As for word length: It is widely acknowledged in the literature that vowels and consonants subtend to different linguistic functions. Consonants are often associated with word identification, whereas vowels contribute to grammar and to prosody. Vowel quality is also implicated in regular sound change, which results in paradigmatic changes, whereas consonants are frequently cited as being changed through lexical diffusion. Lastly, consonant systems expand with “minimum articulatory cost”, whereas vowel systems appear to follow pressure for maximal perceptual differences.
All of this, in turn, is part of a larger slew of recent rebuttals of Atkinson's 2011 paper purporting, quite unconvincingly with statistical tools and a popular online atlas of language features, to show serial founder effects in the global patterns of phoneme inventories, which would suggest that as people moved further from Africa that they lost sounds from their languages without gaining new ones.

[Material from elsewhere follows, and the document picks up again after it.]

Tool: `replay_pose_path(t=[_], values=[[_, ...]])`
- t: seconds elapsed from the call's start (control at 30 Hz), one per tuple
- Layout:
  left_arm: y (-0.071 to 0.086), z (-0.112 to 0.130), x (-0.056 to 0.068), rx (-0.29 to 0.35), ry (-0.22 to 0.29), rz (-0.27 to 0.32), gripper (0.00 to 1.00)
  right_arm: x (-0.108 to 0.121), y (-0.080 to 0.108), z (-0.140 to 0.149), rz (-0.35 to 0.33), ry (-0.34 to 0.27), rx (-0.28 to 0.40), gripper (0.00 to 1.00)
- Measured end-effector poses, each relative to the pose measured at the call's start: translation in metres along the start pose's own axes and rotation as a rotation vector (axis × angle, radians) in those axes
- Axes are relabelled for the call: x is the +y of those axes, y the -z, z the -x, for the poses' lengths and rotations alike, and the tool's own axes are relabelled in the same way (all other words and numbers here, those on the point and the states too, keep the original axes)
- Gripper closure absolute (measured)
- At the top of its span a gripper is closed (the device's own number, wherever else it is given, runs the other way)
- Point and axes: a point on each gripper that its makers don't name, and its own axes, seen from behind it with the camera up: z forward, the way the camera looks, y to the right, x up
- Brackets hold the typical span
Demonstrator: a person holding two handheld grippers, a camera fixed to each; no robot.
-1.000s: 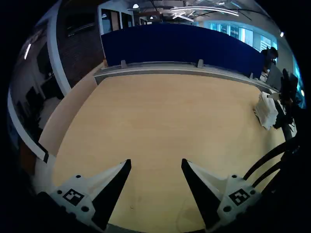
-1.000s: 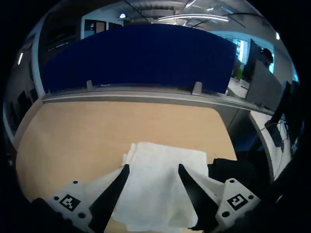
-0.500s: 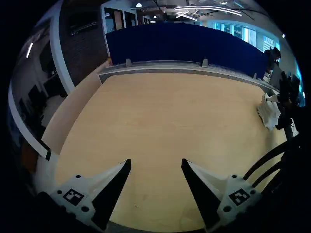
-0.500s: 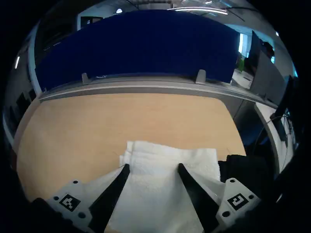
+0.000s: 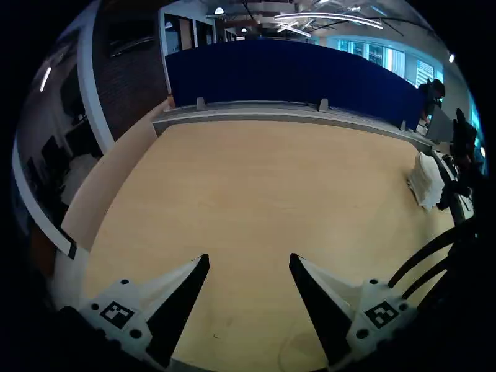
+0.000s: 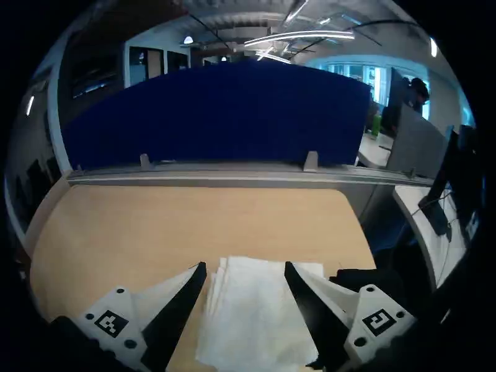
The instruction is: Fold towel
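My right gripper (image 6: 245, 270) hangs spread wide above the white towel (image 6: 260, 310), which lies folded on the wooden table (image 6: 155, 223) between my two fingers, neither one pinching it, close to the table's right-hand edge and in front of the blue partition (image 6: 217, 118). My left gripper (image 5: 248, 263) is spread just as wide over bare tabletop, nothing in its grasp, and from there the towel sits far off at the table's right edge.
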Motion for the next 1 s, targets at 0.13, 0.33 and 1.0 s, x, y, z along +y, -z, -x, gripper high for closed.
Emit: replay_pose_path(t=[0.13,0.33,1.0], values=[[-0.003,-0.004,0.002,0.015,-0.003,0.023,0.04,-0.013,0.031,-0.003,0.004,0.011,0.038,0.02],[-0.008,-0.012,0.003,0.039,-0.013,0.059,0.04,-0.04,0.079,0.009,0.014,0.012,0.075,0.02],[-0.008,-0.033,0.021,0.115,-0.056,0.157,0.04,-0.174,0.181,0.073,-0.084,-0.024,0.188,0.02]])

Another key point made in the whole post, but not really captured in the quote above, is that the data aren't as independent as they seem, because phonemes are embedded in an interdependent set of language features such that particular language features bias languages towards having many other complementary features, and when one of these features changes, other features typically change in response to them. Put another way, most language features are functional rather than neutral, even though they show great diversity from language to language.